(AIM OF THE EXERCISE)
Reproduce the listing that follows word for word, without its pictures.
* * * * * * * * *
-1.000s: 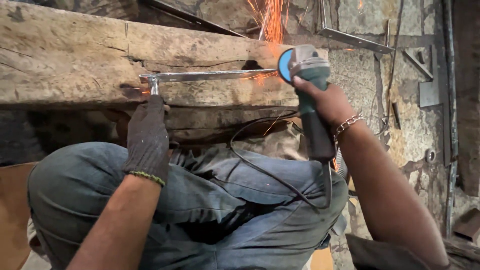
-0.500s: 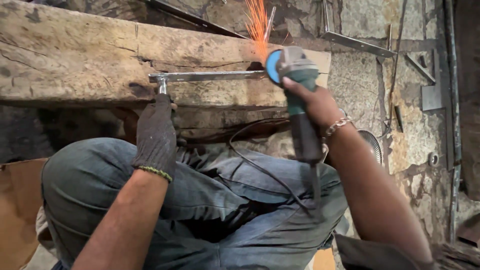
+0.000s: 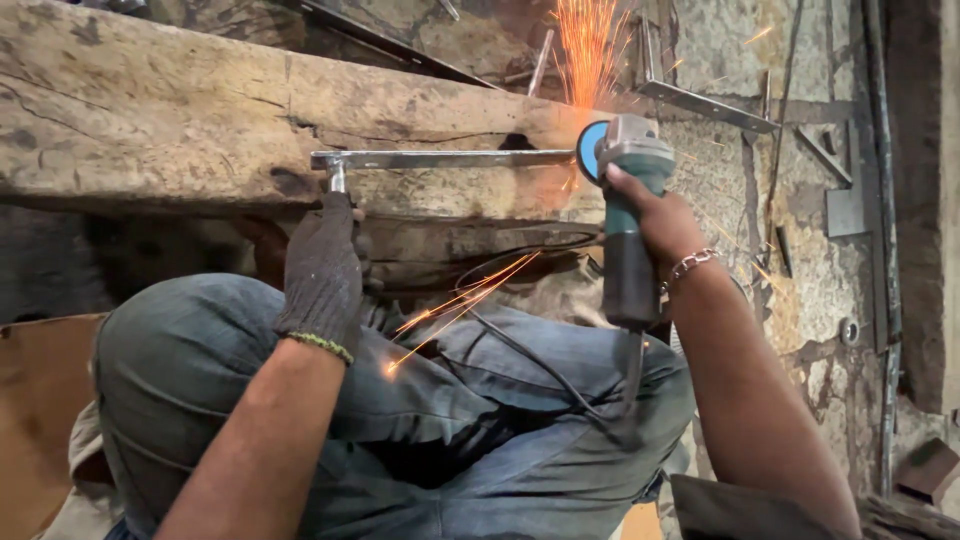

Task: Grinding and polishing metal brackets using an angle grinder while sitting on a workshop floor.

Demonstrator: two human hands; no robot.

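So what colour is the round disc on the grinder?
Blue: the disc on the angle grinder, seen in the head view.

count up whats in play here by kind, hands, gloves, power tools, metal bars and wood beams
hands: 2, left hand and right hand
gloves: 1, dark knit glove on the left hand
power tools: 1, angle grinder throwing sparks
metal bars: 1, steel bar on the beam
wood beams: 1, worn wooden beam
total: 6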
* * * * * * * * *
(YOUR RESPONSE)
-1.000s: 
-0.500s: 
+0.000s: 

Task: Grinding and polishing metal brackets using an angle grinder while sitting on a workshop floor.

Demonstrator: two human hands; no robot.

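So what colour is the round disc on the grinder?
Blue: the disc on the angle grinder, seen in the head view.

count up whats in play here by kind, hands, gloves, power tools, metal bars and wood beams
hands: 2, left hand and right hand
gloves: 1, dark knit glove on the left hand
power tools: 1, angle grinder throwing sparks
metal bars: 1, steel bar on the beam
wood beams: 1, worn wooden beam
total: 6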

The exercise is done.